Just s little advice after reading . If you follow Bears advice you will find out where you stand. To many think by adding their two cents they are helping but they are just confusing you. That is huge CR for iron heads but first is to make sure you are on tdc and get timing correct . Just to add small carb will not cause your issues. Maybe loss of power at high rpm. . Also elevation is not your problem unless you are on Mount Everest . Listen to Bear . . Best luck Doug


----------



## [email protected] (Apr 13, 2009)

PontiacJim said:


> IMPORTANT NOTE: Often overlooked is the altitude at which you call home. If you live in Denver, CO vs Miami, FL, altitudes are quite different. At higher altitudes, the air is "thinner" so you build your engine WITH higher compression to get a tighter squeeze on the air/fuel mixture. This same high compression at lower altitudes would cause your engine to need racing gas to run properly with detonation or knocking. So a 10.75 or 11.0 compression engine in Denver would probably work fine on pump gas - but never work in Miami. So just wanted to throw that out there.
> 
> I had that cam in my last 8.2 compression 1973 400 build. That cam only has 60 degrees of overlap - not much and certainly not enough to "bleed off" compression. The 110 Lobe Separation Angle (LSA) is not a good choice at all for a 10.75 compression engine. The 110 LSA will increase dynamic compression, ie it raises cylinder pressure which you DON't want - you want to lower it. This is why these cams actually work best in a low compression engine because they build MORE cylinder pressure.
> 
> ...


Ya I guess I should have started this thread out with all the info I could. The builder said the engine had between 10.25 and 10.5 compression. The pistons are aftermarket but I don't think they are dished. I live in Portland Oregon so it's about 500 foot elevation. Other than that most of the possible problems with too high of compression I eliminated by putting 100 octane leaded fuel in it (the third fuel I tried with no difference in how it ran). I know a lot of people have mentioned ignition timing several times but I'm pretty certain I got this correct. Push rod length is a good thought too. Although I could turn all the push rods with closed valves with my finger w and no slack in them. 
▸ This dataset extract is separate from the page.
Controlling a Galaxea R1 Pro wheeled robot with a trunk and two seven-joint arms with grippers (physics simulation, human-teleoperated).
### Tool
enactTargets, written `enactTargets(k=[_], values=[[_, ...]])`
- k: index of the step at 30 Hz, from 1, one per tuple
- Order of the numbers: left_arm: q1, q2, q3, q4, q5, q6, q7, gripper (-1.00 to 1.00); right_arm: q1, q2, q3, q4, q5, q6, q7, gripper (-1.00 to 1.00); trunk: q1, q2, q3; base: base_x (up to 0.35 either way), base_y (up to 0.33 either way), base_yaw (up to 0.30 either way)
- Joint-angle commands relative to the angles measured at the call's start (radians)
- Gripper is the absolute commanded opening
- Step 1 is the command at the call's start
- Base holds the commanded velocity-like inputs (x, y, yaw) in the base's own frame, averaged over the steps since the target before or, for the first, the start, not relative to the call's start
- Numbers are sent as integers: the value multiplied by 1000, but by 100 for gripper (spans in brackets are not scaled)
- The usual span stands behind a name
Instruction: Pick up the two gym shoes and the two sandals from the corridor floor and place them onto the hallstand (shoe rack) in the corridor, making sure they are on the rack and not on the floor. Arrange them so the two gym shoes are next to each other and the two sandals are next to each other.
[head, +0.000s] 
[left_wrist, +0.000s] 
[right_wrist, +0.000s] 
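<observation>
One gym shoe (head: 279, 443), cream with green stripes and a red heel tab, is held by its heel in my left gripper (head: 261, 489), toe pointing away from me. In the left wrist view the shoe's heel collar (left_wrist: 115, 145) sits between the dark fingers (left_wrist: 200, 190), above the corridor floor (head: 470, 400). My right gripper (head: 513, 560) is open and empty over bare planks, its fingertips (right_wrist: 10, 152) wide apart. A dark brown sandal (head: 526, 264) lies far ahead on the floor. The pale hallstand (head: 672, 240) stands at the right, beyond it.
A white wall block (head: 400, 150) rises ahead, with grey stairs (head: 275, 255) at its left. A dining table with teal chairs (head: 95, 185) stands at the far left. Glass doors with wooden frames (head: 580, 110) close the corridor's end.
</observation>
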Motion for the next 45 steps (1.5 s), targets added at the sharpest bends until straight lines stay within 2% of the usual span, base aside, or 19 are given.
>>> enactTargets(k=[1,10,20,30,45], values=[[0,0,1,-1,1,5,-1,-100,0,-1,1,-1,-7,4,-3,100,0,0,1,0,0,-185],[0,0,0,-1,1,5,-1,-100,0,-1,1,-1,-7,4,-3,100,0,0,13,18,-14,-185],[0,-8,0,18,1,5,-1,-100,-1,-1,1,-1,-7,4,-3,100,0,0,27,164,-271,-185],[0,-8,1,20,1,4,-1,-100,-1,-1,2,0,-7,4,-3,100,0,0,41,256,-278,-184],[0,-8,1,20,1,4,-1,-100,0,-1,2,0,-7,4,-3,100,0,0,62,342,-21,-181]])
[/QUOTE] Are you setting ignition timing with vacuum disconnected and plugged?
Are your idle mixture screws effective?
Have you verified that when the balancer marks indicate TDC, it really is TDC? [/QUOTE]

1) Yes I did
2) Tried setting mix srews with vacuum gauge on two different carbs follow both setting instructions then had a former mechanic with a lot of experience tuning carbs take a crack at both of them. Still couldn't get it right. 
3) Yes timing marks match TDC.


----------



## BearGFR (Aug 25, 2008)

[email protected] said:


> 1) Yes I did
> 2) Tried setting mix srews with vacuum gauge on two different carbs follow both setting instructions then had a former mechanic with a lot of experience tuning carbs take a crack at both of them. Still couldn't get it right.
> 3) Yes timing marks match TDC.


1) Good - but realize that especially since I read that you've tried several different ignition systems (MSD and Pertronix I think) - that the initial timing setting doesn't mean squat. The only way to be sure it's close is to set total timing (again, vacuum disconnected and plugged) to 34 degrees at 3300-3500 RPM as a starting point.

2) This is a clear indication that either the engine is idling on the transfer slots, or you have a significant vacuum leak. There's a way to correct the transfer slot problem and restore functionality to your idle screws, but you first have to pick a carb and stick with it. This engine is going to be happiest with at least 750 cfm. (Which, by the way, just happens to be what the original factory QJet was).
What's the lowest RPM you can get it to idle at?

3) Sorry to keep harping on this - maybe it's just me, but I'm not getting the feeling that you understand what I'm talking about. Just because the mark on the balancer points to TDC on the timing cover does not mean that the engine is actually at TDC. That outer ring on the balancer where the mark is can slip on the layer of rubber that bonds it to the inner hub, especially if it has some age on it, causing things to be off. I've also seen brand new, out of the box, aftermarket SFI-rated balancers with TDC markings that were off by 6 degrees or so - such that the actual engine ignition timing was 6 degrees LESS than what was indicated by the balancer marks + timing light. If you're not positive that the marks on the balancer and timing cover are showing you actual engine TDC when they are aligned, then your light could be lying to you without you knowing it.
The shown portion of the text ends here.